------ Record excerpts

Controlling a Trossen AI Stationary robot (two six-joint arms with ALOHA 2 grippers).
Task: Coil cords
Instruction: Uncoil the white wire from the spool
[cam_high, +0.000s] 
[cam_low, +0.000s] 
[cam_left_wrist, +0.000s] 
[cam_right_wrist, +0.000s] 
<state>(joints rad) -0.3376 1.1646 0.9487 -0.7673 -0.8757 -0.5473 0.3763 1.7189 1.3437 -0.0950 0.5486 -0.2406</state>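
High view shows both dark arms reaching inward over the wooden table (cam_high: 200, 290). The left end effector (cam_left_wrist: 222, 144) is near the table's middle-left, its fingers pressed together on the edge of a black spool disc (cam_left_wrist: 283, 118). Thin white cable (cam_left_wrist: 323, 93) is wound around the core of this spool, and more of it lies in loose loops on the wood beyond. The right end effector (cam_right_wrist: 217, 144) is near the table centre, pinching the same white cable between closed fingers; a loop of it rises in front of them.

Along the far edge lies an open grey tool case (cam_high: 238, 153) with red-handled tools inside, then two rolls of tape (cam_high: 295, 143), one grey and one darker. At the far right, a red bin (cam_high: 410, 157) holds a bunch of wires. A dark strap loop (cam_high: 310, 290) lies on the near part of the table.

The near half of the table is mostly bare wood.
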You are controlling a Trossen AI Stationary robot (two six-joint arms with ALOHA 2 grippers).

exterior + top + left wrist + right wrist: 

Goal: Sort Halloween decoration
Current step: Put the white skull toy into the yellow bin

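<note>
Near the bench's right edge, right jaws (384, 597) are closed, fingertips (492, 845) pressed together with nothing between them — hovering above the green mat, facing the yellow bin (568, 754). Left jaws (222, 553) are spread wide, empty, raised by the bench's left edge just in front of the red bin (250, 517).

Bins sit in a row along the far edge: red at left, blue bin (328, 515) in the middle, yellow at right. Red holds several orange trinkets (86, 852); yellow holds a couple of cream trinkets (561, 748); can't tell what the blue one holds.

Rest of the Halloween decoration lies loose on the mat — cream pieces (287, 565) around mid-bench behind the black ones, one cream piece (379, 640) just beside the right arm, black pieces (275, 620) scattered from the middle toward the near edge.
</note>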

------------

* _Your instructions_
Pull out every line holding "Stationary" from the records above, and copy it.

* _Task answer_
Controlling a Trossen AI Stationary robot (two six-joint arms with ALOHA 2 grippers).
You are controlling a Trossen AI Stationary robot (two six-joint arms with ALOHA 2 grippers).

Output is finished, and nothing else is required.